Society for French Historical Studies, Société des Études Robespierristes, Société de l'Histoire de Paris et de l'Ile-de-France.
Fellow, National Endowment for the Humanities, 1987-88.
(Editor and translator) The French Revolution, Prentice-Hall (Englewood Cliffs, NJ), 1967.
Provincial Magistrates and Revolutionary Politics in France, 1789-1795, Harvard University Press (Cambridge, MA), 1972.
(Editor, with Renée Waldinger and Isser Woloch) The French Revolution and the Meaning of Citizenship, Greenwood Press (Westport, CT), 1994.
Contributor to books, including The Dimensions of Quantitative Research in History, edited by W.O. Aydelotte, A.G. Boque, and R.W. Fogel, Princeton University Press (Princeton, NJ), 1972, and Revolutionary Demands: A Content Analysis of the Cahiers de doleances of 1789, by Gilbert Shapiro and John Markoff, Stanford University Press (Stanford, CA), 1998. Contributor to French Historical Studies, Annales Historiques de la Révolution Française, and other historical journals.
Philip Dawson told CA: "I specialize in writing on the French Revolution. The book The French Revolution is a collection of documentary sources and eyewitness accounts by contemporaries. It includes an English traveler's observations, grievance lists of 1789, accounts of the fall of the Bastille in 1789, and the capture of the Tuileries palace in 1792, a major speech by Robespierre, police reports about public opinion in Paris, and other source materials. A Choice reviewer recommended the volume as ‘a must for the student of the French Revolution.’
"Provincial Magistrates and Revolutionary Politics in France, 1789-1795 is a study of the judges and king's attorneys in the 373 mid-level royal courts. The book is part of a body of historical writing on the relations between social identity and political comportment in the French revolution. I studied a clearly defined occupation group whose status was at the boundary between the nobility and the Third Estate. Some magistrates were nobles, but most were local notables, part of the traditional bourgeoisie. A few became political leaders during the revolution. More typically their role was to accept and thereby help to legitimize revolutionary changes initiated by others."
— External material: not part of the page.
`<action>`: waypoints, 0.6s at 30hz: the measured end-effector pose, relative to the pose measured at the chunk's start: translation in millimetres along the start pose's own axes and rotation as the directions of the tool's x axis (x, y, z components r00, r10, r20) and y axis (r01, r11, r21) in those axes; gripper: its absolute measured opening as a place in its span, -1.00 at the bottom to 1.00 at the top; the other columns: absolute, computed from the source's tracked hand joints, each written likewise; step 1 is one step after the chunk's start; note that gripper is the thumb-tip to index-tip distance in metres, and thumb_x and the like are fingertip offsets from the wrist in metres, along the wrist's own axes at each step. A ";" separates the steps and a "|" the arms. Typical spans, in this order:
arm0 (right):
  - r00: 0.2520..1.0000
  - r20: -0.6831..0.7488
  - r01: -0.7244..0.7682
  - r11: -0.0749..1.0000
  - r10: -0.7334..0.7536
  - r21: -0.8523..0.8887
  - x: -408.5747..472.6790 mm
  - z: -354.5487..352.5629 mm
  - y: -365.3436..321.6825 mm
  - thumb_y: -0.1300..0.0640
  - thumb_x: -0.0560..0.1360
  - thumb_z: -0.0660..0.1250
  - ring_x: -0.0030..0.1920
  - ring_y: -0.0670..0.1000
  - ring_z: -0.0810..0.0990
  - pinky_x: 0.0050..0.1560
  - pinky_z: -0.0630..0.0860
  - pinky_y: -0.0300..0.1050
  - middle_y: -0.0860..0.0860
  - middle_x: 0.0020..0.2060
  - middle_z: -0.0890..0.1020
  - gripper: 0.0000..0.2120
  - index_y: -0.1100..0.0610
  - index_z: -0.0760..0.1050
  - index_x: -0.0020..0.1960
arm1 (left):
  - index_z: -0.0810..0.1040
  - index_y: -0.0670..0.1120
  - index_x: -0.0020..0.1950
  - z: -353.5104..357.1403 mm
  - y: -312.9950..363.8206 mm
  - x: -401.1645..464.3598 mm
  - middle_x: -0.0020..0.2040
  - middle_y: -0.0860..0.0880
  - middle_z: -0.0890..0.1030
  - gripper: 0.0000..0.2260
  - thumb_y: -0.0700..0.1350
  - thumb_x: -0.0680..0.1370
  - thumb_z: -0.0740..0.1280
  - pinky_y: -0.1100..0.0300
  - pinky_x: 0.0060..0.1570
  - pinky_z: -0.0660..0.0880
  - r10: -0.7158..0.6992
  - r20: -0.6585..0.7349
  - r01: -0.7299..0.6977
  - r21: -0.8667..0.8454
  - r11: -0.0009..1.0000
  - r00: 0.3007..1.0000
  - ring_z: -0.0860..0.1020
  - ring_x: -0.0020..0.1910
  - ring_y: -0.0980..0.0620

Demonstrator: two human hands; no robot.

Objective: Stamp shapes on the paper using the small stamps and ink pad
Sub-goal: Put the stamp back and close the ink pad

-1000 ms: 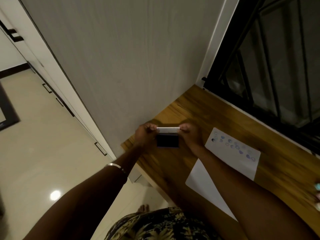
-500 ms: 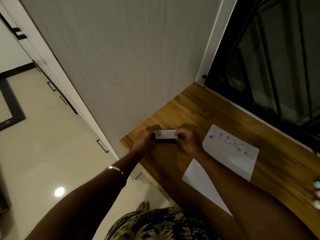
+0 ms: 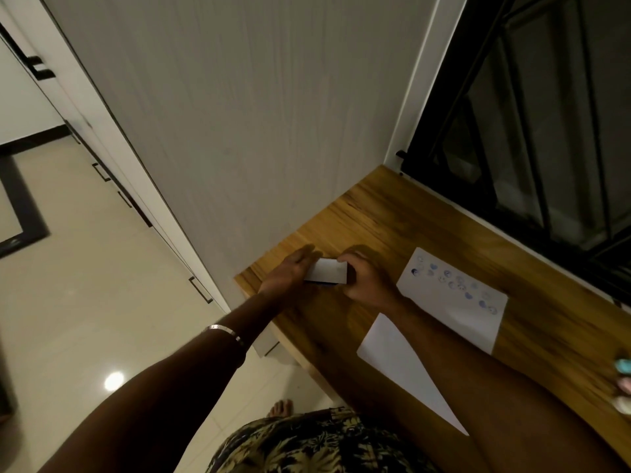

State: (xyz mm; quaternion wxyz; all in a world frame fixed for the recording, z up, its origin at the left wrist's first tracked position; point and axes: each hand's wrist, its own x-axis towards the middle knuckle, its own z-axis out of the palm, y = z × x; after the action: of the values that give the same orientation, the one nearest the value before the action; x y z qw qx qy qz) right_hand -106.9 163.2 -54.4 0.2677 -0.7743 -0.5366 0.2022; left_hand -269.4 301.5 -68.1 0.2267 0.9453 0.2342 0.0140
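The ink pad point(image 3: 326, 272), a small flat case with a white lid and a dark base, lies on the wooden table point(image 3: 392, 220) near its far left corner. My left hand point(image 3: 288, 273) grips its left end and my right hand point(image 3: 363, 279) grips its right end. The lid lies almost flat on the base, with only a dark strip showing at the front edge. To the right lies the white paper point(image 3: 454, 312) with a row of several blue stamped shapes along its far edge. Small pastel stamps point(image 3: 623, 384) sit at the right edge of the view.
A pale wall panel point(image 3: 256, 114) rises right behind the table's left end. A black window grille point(image 3: 529, 114) runs along the table's far side. Left of the table is tiled floor point(image 3: 85, 285) with white cupboards point(image 3: 112, 155). My bare foot point(image 3: 281, 409) shows below the table edge.
The ink pad's white lid has come down onto the dark base: a second ago the dark pad showed fully, now only a thin strip. Both hands have stayed on its ends.
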 end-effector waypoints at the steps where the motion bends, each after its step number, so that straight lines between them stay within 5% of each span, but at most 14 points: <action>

BIOGRAPHICAL AND CRITICAL SOURCES:
American Historical Review, February, 1974, review of Provincial Magistrates and Revolutionary Politics in France, 1789-1795, p. 165.
Choice, September, 1968, review of The French Revolution, p. 854; June, 1973, review of Provincial Magistrates and Revolutionary Politics in France, 1789-1795, p. 672.
English Historical Review, July, 1974, review of Provincial Magistrates and Revolutionary Politics in France, 1789-1795, p. 673.
Journal of Modern History, March, 1974, review of Provincial Magistrates and Revolutionary Politics in France, 1789-1795, p. 128.
Social Studies, February, 1969, review of The French Revolution, p. 90.